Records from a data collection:
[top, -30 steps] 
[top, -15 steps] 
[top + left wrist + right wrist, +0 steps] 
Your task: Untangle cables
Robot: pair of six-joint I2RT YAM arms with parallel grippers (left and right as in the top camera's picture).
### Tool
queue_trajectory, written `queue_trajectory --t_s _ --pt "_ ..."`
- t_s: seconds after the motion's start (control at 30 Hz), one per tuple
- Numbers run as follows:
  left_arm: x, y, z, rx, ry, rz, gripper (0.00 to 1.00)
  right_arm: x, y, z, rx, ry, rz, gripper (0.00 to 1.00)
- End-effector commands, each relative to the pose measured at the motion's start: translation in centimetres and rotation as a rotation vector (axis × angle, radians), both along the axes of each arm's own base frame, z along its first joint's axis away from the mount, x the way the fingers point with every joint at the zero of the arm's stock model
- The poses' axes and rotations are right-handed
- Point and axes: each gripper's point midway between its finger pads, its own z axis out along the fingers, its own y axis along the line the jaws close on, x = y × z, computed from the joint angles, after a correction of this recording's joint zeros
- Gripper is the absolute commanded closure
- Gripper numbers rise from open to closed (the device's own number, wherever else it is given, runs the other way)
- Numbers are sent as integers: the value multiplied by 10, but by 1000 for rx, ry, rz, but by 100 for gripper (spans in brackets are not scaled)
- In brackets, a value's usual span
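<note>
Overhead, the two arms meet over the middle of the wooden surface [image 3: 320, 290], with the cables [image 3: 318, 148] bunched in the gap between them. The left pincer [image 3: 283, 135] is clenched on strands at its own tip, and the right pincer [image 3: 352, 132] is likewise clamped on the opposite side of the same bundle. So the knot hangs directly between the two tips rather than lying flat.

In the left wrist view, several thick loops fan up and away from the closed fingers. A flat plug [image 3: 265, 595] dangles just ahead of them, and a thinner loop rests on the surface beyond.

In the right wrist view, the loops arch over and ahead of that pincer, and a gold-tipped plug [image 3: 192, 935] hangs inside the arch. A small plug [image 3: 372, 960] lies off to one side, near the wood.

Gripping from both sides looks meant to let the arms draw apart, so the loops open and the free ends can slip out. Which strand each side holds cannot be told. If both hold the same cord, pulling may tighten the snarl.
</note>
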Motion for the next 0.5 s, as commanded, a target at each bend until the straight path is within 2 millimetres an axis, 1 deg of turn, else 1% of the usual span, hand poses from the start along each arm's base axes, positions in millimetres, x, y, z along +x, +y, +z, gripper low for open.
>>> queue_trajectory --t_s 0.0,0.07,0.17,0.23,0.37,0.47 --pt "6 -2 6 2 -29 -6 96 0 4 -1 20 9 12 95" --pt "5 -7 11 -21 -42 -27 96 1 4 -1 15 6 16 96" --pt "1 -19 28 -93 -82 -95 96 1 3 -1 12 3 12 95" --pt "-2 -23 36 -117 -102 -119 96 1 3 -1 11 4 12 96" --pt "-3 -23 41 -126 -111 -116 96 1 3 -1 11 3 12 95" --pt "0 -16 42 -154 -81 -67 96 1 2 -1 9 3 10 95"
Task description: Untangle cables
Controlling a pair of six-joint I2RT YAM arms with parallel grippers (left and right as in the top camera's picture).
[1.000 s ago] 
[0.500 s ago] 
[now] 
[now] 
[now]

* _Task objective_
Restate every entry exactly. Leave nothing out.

* _Answer section_
[top, -30 steps] 
[top, -15 steps] 
[top + left wrist + right wrist, +0 steps] 
Your task: Untangle cables
Robot: pair of six-joint I2RT YAM arms with parallel grippers (left and right as in the top camera's picture).
### Tool
queue_trajectory, written `queue_trajectory --t_s _ --pt "_ ..."`
- t_s: seconds after the motion's start (control at 30 Hz), one per tuple
- Numbers run as follows:
  left_arm: x, y, z, rx, ry, rz, gripper (0.00 to 1.00)
  right_arm: x, y, z, rx, ry, rz, gripper (0.00 to 1.00)
- End-effector commands, each relative to the pose measured at the motion's start: translation in centimetres and rotation as a rotation vector (axis × angle, radians), both along the axes of each arm's own base frame, z along its first joint's axis away from the mount, x the way the fingers point with every joint at the zero of the arm's stock model
- The poses' axes and rotations are right-handed
- Point and axes: each gripper's point midway between its finger pads, its own z axis out along the fingers, its own y axis along the line the jaws close on, x = y × z, computed from the joint angles, after a correction of this recording's joint zeros
- Gripper is the absolute commanded closure
- Gripper numbers rise from open to closed (the device's own number, wherever else it is given, runs the other way)
- Numbers are sent as integers: the value multiplied by 10, but by 1000 for rx, ry, rz, but by 100 for gripper (spans in brackets are not scaled)
- In brackets, a value's usual span
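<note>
Overhead, the two arms meet over the middle of the wooden surface [image 3: 320, 290], with the cables [image 3: 318, 148] bunched in the gap between them. The left pincer [image 3: 283, 135] is clenched on strands at its own tip, and the right pincer [image 3: 352, 132] is likewise clamped on the opposite side of the same bundle. So the knot hangs directly between the two tips rather than lying flat.

In the left wrist view, several thick loops fan up and away from the closed fingers. A flat plug [image 3: 265, 595] dangles just ahead of them, and a thinner loop rests on the surface beyond.

In the right wrist view, the loops arch over and ahead of that pincer, and a gold-tipped plug [image 3: 192, 935] hangs inside the arch. A small plug [image 3: 372, 960] lies off to one side, near the wood.

Gripping from both sides looks meant to let the arms draw apart, so the loops open and the free ends can slip out. Which strand each side holds cannot be told. If both hold the same cord, pulling may tighten the snarl.
</note>
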Motion for the next 0.5 s, as commanded, a target at each bend until the straight path is within 2 millimetres an axis, 1 deg of turn, else 1% of the usual span, hand poses from the start along each arm's base axes, positions in millimetres, x, y, z along +x, +y, +z, gripper low for open.
>>> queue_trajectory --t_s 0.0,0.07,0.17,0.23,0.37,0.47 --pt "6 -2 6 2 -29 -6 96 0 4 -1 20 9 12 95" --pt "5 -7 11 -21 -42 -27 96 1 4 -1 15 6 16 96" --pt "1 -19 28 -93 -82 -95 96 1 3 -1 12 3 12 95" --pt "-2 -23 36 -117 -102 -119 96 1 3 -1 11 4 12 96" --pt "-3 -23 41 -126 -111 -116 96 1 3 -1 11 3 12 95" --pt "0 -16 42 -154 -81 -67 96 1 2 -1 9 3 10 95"
Task description: Untangle cables
Controlling a pair of six-joint I2RT YAM arms with parallel grippers (left and right as in the top camera's picture).
[1.000 s ago] 
[0.500 s ago] 
[now] 
[now] 
[now]

The full output has been given.